As usual, her heroine is Baroness 'Jack' Troutbeck, the eccentric and forthright Mistress of a Cambridge college, who is bi-sexual, cigar- smoking and whose constant companion is her foul-mouthed parrot. Dame Troutbeck is offered a 'freebie' semester as a Visiting Professor in a small-town university in Indiana, who are under the misapprehension that she is a radical socialist like the majority of those 'loonie-lefts' who now run many American seats of so-called learning – to quote, 'academia in the United States is now dominated by knee-jerk liberalism, contempt for Western civilisation and the institutionalisation of insane political correctness'.
She is soon as appalled by what is going on there, as the college grandees are at her blatantly-right-wing attitudes. The college administration has been hi-jacked by a woman Principal and her sinister enforcer, who have Freeman State University in an iron grip of radical, but avaricious liberals whom she suspects have murdered the previous sensible Provost. A subversive student group is attempting to protest at the regime which is denying them a proper education, in favour of 'dumbing-down', heavily censored teaching and positive discrimination carried to such extraordinary lengths that a young white male is looked upon as a pariah.

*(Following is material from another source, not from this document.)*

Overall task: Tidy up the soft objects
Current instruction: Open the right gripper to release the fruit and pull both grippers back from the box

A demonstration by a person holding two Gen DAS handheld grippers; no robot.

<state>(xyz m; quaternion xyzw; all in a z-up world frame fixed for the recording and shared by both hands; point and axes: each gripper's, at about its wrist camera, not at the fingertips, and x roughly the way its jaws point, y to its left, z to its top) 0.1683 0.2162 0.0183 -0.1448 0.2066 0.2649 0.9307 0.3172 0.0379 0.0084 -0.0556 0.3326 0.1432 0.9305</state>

The book is peppered with accounts of true examples of PC gone mad, such as the official who was sacked because he used the word 'niggardly' in a report!
Jack Troutbeck rallies the forces of dissent, even to the extent of toting a pistol; more deaths occur, but of course right triumphs in the end. Though a rumbustious and often farcical tale, there is no doubt that Ruth Dudley Edwards is using the story to grind a damned great axe and it is apparent that she views the rise of such PC as a real threat to both education and the Western way of life. The many quotes she slips in from learned philosophers on the subject shows that she has taken the issue very seriously and that it is more than just a cynical satire meant to entertain.


( Bernard Knight ex Home Office Pathologist and author of the highly acclaimed Crowner John series)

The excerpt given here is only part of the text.